PROBLEM DETAILS:
Work through the material below and tally the lines holding "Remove"; only the tally should be returned.

EXERCISE MATERIAL Block Start

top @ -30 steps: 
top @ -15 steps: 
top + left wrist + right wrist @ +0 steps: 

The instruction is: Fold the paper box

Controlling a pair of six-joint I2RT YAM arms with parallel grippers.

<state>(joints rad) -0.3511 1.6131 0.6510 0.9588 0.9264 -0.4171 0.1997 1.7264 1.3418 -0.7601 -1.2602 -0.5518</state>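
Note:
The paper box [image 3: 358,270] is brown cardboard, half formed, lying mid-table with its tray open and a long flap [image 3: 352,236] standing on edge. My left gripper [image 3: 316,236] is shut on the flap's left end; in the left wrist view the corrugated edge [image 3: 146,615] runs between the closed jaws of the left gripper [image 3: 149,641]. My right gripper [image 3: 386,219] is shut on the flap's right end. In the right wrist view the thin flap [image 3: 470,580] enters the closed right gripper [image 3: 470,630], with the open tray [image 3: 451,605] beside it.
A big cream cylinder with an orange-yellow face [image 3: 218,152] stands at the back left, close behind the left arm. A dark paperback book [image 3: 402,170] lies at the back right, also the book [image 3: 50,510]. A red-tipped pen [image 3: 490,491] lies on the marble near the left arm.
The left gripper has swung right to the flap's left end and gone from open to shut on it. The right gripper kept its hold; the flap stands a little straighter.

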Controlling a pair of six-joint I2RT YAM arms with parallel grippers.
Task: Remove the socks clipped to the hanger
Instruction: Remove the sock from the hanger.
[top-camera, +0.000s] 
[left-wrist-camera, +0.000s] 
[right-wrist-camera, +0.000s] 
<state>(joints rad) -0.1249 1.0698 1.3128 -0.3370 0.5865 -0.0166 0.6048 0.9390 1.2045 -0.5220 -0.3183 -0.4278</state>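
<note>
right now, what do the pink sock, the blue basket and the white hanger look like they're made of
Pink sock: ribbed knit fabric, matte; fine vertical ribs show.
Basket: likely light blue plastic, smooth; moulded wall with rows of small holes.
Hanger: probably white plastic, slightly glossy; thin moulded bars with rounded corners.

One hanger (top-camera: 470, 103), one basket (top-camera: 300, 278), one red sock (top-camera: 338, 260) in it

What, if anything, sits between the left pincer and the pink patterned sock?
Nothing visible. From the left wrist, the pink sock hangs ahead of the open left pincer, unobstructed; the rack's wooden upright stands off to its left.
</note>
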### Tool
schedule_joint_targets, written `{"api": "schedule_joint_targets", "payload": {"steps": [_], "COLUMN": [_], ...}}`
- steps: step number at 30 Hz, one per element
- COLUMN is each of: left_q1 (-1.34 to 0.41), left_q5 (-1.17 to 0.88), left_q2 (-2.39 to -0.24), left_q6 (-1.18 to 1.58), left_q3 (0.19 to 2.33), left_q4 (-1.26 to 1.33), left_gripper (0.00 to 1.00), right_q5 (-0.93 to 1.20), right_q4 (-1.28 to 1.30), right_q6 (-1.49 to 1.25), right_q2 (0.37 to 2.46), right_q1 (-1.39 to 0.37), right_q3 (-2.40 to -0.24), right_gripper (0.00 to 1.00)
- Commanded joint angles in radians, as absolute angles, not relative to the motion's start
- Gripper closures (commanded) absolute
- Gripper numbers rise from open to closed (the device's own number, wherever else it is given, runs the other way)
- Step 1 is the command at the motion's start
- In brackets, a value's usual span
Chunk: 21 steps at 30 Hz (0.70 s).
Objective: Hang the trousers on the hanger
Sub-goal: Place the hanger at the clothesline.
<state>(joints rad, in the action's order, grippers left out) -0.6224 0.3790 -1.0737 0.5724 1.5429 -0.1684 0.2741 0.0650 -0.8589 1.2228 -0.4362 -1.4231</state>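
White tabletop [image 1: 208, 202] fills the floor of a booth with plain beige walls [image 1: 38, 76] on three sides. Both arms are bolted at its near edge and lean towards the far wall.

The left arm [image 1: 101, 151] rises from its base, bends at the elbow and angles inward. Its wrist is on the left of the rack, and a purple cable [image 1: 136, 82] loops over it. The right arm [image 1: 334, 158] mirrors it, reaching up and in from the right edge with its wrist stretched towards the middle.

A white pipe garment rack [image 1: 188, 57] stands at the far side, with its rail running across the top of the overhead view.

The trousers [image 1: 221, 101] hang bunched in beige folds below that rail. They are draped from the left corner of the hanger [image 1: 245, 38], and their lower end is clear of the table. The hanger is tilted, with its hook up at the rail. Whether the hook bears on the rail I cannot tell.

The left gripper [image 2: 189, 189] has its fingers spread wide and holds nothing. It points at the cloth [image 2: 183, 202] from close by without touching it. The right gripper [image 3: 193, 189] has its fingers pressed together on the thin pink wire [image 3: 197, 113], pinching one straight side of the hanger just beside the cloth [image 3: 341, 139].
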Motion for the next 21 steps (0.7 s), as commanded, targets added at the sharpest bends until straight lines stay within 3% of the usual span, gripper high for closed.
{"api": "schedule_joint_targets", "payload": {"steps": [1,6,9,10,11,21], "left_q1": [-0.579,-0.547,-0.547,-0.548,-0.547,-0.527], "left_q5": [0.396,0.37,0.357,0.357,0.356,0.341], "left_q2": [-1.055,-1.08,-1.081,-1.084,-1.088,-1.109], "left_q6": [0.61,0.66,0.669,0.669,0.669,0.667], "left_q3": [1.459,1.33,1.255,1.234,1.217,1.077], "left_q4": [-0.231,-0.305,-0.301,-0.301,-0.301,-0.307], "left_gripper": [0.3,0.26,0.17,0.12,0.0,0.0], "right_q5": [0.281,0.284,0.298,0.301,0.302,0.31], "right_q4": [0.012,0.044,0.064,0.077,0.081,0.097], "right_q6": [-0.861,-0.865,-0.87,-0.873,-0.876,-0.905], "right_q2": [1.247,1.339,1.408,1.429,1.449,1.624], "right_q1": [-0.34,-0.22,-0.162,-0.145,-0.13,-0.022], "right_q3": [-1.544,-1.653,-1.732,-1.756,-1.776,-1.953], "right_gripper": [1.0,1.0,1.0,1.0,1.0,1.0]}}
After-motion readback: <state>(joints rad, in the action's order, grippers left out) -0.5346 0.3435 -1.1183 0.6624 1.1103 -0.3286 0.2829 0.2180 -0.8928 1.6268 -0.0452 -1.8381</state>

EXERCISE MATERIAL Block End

REPLY TO THE TASK:
2